The disclosed methods, apparatus, and systems should not be construed as limiting in any way. Instead, the present disclosure is directed toward all novel and nonobvious features and aspects of the various disclosed embodiments, alone and in various combinations and subcombinations with one another. The disclosed methods, apparatus, and systems are not limited to any specific aspect or feature or combination thereof, nor do the disclosed embodiments require that any one or more specific advantages be present or problems be solved.

Claims

1. One or more computer-readable memory or storage devices storing instructions that, when executed by a computing device having a processor, perform a method of separating audio sources in a multi-microphone system, the method comprising:

receiving audio sample groups, with an audio sample group comprising at least two samples of audio information, the at least two samples captured by different microphones during a sample group time interval; and
for a plurality of audio sample groups: estimating, for the corresponding sample group time interval, an angle between a first reference line extending from an audio source to the multi-microphone system and a second reference line extending through the multi-microphone system, the estimated angle being based on a phase difference between the at least two samples in the audio sample group; modeling the estimated angle as a combined statistical distribution, the combined statistical distribution being a mixture of a target audio signal statistical distribution and a noise component statistical distribution; and determining whether the audio sample group is part of a target audio signal or a noise component based at least in part on the combined statistical distribution.

2. The one or more computer-readable memory or storage devices of claim 1, further comprising resynthesizing a target audio signal from the audio sample groups determined to be part of the target audio signal.

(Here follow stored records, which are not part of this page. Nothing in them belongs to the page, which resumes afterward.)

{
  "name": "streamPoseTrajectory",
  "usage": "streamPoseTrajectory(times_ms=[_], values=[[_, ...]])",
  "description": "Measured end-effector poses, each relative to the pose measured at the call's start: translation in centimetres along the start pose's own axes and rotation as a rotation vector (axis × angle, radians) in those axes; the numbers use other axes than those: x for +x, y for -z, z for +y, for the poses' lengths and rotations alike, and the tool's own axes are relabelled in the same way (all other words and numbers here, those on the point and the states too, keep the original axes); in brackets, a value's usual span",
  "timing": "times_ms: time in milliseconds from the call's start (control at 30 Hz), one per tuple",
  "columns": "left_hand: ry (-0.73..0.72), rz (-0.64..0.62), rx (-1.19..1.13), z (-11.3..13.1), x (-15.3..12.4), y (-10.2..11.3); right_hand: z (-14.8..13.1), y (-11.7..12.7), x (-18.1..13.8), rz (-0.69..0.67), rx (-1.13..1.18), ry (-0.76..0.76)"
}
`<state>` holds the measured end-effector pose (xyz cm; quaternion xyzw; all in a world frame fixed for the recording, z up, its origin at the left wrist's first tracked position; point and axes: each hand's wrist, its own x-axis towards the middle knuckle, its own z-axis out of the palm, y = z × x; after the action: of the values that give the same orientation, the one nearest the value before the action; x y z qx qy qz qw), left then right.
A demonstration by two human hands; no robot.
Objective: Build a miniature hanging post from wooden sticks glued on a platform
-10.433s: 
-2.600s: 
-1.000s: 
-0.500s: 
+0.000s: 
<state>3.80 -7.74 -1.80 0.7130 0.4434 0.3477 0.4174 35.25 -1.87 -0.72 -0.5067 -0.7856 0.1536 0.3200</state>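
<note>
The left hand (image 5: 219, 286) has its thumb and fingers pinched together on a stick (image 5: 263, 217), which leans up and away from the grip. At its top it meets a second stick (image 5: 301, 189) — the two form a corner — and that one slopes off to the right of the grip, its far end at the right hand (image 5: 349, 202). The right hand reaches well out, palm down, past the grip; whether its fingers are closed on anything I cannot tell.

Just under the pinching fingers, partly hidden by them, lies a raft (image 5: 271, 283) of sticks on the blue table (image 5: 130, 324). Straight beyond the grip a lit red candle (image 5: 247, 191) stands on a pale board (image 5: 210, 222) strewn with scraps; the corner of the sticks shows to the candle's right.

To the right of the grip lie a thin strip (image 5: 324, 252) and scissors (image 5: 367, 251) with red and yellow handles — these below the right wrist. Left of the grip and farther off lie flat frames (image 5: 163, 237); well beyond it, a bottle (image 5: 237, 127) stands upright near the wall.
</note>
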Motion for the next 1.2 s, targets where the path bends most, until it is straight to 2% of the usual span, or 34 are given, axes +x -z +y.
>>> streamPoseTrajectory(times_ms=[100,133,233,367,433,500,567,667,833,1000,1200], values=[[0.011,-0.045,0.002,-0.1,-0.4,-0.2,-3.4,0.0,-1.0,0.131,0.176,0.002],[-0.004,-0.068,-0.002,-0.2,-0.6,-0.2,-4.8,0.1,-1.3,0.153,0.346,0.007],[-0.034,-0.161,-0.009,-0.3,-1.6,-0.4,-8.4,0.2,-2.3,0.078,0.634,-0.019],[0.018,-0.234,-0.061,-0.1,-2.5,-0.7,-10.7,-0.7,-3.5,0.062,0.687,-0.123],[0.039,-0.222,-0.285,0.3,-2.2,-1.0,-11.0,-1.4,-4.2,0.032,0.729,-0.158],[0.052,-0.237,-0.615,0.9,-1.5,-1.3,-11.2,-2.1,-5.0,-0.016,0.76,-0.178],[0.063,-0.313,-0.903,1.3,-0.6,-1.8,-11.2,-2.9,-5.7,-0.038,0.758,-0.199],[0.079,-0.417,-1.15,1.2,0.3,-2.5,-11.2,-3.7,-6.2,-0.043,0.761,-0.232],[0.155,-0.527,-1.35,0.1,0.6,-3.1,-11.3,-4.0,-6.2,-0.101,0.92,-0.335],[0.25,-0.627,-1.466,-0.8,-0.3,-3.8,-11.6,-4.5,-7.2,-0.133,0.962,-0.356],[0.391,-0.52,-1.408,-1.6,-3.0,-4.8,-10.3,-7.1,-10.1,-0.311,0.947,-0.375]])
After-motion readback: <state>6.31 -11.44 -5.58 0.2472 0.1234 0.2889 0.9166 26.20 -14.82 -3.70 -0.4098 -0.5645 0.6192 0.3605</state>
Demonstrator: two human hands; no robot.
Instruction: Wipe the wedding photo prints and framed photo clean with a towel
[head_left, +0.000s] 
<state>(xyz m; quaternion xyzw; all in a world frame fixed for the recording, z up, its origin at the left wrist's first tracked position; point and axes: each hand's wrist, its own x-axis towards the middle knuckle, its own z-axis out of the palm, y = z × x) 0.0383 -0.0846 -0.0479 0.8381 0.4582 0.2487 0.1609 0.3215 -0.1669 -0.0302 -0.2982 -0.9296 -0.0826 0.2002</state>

3. The one or more computer-readable memory or storage devices of claim 1, wherein the multi-microphone system is a two-microphone system, and wherein the audio sample groups are audio sample pairs.

4. The one or more computer-readable memory or storage devices of claim 1, wherein determining whether the audio sample group is part of the target audio signal or the noise component comprises comparing the combined statistical distribution to a fixed threshold.

5. The one or more computer-readable memory or storage devices of claim 1, wherein determining whether the audio sample group is part of the target audio signal or the noise component comprises performing statistical analysis.

6. The one or more computer-readable memory or storage devices of claim 5, wherein the statistical analysis comprises hypothesis testing.

7. The one or more computer-readable memory or storage devices of claim 6, wherein the hypothesis testing is maximum a posteriori (MAP) hypothesis testing.

8. The one or more computer-readable memory or storage devices of claim 6, wherein the hypothesis testing is maximum likelihood testing.

9. The one or more computer-readable memory or storage devices of claim 1, wherein the target audio signal statistical distribution and the noise component statistical distribution are von Mises distributions.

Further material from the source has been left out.